Restate exactly the lines that run from the start of the records below to the line containing "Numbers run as", counting both ends, and nothing else; pictures stay out.

Start of Block

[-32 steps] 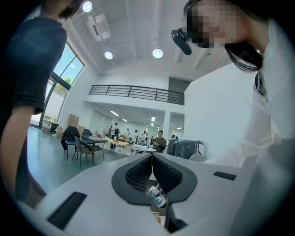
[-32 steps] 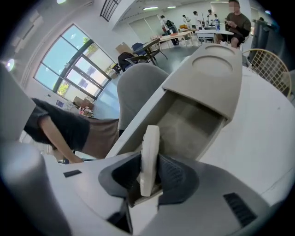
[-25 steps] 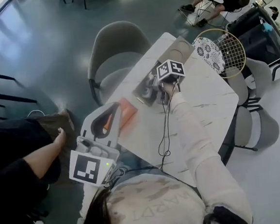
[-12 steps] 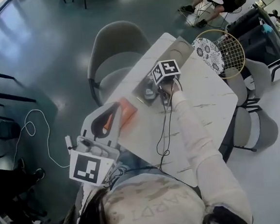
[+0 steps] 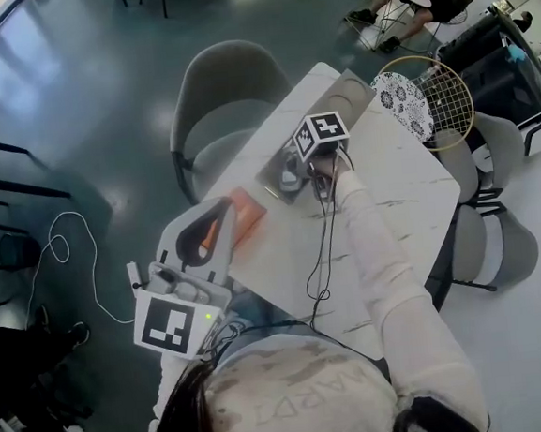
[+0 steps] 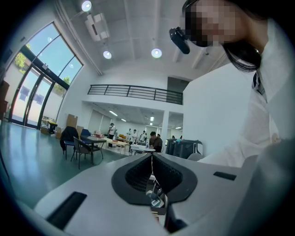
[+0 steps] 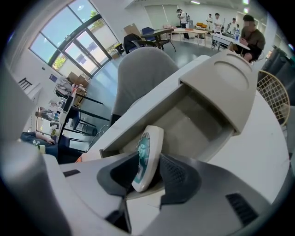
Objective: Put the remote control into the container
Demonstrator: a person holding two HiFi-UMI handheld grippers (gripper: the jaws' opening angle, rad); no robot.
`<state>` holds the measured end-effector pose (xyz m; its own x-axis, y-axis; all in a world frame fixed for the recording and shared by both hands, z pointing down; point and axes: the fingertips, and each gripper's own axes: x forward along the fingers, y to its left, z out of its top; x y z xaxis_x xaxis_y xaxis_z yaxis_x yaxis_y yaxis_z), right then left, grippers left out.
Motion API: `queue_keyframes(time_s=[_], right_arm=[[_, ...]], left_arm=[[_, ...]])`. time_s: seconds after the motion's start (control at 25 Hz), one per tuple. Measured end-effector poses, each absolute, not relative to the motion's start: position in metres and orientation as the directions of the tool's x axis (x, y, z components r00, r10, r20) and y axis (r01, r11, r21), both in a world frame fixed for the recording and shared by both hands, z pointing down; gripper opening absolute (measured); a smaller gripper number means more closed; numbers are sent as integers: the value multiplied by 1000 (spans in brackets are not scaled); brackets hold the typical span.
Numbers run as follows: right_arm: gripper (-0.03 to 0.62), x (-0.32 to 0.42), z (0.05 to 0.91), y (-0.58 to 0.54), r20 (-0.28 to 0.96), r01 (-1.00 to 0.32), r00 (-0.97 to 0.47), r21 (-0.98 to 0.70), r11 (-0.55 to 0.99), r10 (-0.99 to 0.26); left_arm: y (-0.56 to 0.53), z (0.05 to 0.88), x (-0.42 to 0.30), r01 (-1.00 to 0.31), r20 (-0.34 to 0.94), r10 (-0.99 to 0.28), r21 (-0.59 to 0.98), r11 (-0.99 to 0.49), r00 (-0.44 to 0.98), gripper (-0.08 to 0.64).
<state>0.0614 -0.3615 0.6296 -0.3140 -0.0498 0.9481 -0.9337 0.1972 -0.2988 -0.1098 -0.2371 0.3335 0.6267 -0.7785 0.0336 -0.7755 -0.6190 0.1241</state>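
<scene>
White remote control (image 7: 148, 154), one, stands on edge over one grey container (image 7: 198, 122).

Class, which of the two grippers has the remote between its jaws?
The right gripper: its jaws have just been opening around the remote, over the container. The left gripper is shut and empty.

Grey chair (image 5: 228, 101) beside the marble table (image 5: 409, 189), flat orange thing (image 5: 246, 212), perhaps a book, near its edge
</scene>
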Motion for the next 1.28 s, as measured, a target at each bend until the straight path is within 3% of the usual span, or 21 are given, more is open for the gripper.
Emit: queue_keyframes(time_s=[0.2,0.48,0.88,1.12,1.28], right_arm=[[144,64,629,-358,956,-936,-292,-281,213,-24],[147,69,624,-362,987,-912,-162,-142,385,-21],[146,59,635,-356,937,-934,-348,-343,102,-35],[149,68,632,-361,978,-935,-204,-182,304,-43],[130,65,633,-360,978,-932,-202,-179,315,-42]], left_arm=[[-237,334,-111,-774,32,-777,125,-621,629,15],[-238,334,-111,-776,36,-779,127,-618,626,15],[-236,337,-108,-771,40,-773,131,-624,633,15],[-237,334,-104,-767,35,-770,129,-629,637,15],[-236,334,-105,-768,35,-771,129,-628,636,15]])
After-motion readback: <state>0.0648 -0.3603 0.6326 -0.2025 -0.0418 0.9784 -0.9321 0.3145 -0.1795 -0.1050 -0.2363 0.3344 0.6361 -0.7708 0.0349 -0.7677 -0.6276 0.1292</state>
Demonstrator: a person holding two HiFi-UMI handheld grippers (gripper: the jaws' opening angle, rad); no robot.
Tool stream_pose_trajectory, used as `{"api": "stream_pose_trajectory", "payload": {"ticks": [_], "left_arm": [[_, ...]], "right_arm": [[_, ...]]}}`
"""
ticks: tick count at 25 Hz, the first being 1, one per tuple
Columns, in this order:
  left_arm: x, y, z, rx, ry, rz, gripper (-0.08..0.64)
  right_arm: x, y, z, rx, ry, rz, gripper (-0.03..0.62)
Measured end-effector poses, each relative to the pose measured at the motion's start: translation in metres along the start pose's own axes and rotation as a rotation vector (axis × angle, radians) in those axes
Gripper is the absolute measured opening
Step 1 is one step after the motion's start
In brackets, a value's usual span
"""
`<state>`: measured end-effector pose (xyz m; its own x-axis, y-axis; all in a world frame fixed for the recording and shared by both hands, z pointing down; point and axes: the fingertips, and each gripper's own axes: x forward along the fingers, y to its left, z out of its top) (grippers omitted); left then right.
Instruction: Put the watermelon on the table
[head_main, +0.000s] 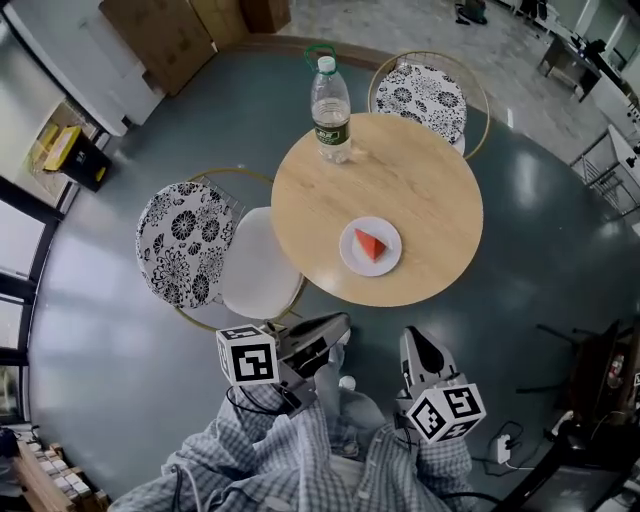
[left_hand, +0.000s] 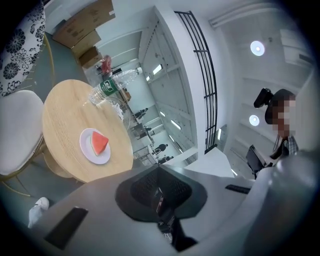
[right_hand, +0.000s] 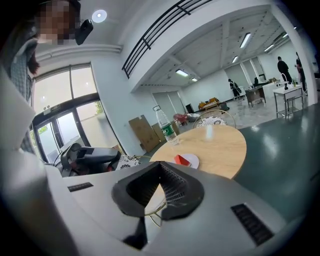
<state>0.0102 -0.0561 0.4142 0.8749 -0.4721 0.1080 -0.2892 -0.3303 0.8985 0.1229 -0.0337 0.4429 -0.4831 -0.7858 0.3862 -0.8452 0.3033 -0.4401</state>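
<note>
Both the left gripper (head_main: 338, 326) and the right gripper (head_main: 413, 338) are clenched empty, well apart from the watermelon (head_main: 370, 244).

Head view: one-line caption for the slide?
Watermelon slice on plate on table; left gripper, right gripper shut nearby.

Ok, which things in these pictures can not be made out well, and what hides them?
- Print on the bottle label: too small in every view.
- Table base: hidden under its top, head view.
- Far chair seat: partly behind the table, head view.
- Watermelon underside: against the plate, all views.
- People in the far hall: too small, right gripper view.
</note>
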Motion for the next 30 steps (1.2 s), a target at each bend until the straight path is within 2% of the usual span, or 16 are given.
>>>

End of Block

▶ [YOUR RESPONSE]:
[-32 steps] 
[-32 steps] 
[-25 steps] 
[-12 steps] 
[+0 steps] 
[+0 steps] 
[+0 steps] 
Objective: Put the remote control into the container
Demonstrator: a person holding two HiFi-UMI handheld grippers (gripper: the jaws' opening angle, rad); no robot.
`<state>` holds the measured end-effector pose (xyz m; its own x-axis, y-axis; all in a world frame fixed for the recording and shared by both hands, z pointing down; point and axes: the fingertips, and each gripper's own axes: x forward along the fingers, y to its left, z out of its top; x y z xaxis_x xaxis_y xaxis_z yaxis_x yaxis_y yaxis_z), right then left, grippers left out.
Motion API: `queue_keyframes(time_s=[_], right_arm=[[_, ...]], left_arm=[[_, ...]])`. time_s: seconds after the motion's start (control at 25 Hz), one per tuple. Measured end-effector poses, each absolute, not relative to the motion's start: position in metres and orientation as the directions of the tool's x axis (x, y, z components r00, r10, r20) and y axis (r01, r11, r21), both in a world frame fixed for the recording and shared by both hands, z pointing down; gripper opening absolute (measured); a smaller gripper number means more closed; numbers are sent as integers: the value multiplied by 1000 (spans in brackets are not scaled); brackets hold the typical span.
Numbers run as follows: right_arm: gripper (-0.03 to 0.62), x (-0.32 to 0.42), z (0.05 to 0.91), y (-0.58 to 0.54), r20 (-0.28 to 0.96), r01 (-1.00 to 0.32), r00 (-0.97 to 0.47), r21 (-0.98 to 0.70), r11 (-0.55 to 0.99), r10 (-0.99 to 0.26); left_arm: y (-0.56 to 0.53), z (0.05 to 0.88), x (-0.42 to 0.30), r01 (-1.00 to 0.31), r20 (-0.34 to 0.94), r10 (-0.99 to 0.28), r21 (-0.59 to 0.98), r11 (-0.99 to 0.49), r00 (-0.44 to 0.98), gripper (-0.08 to 0.64).

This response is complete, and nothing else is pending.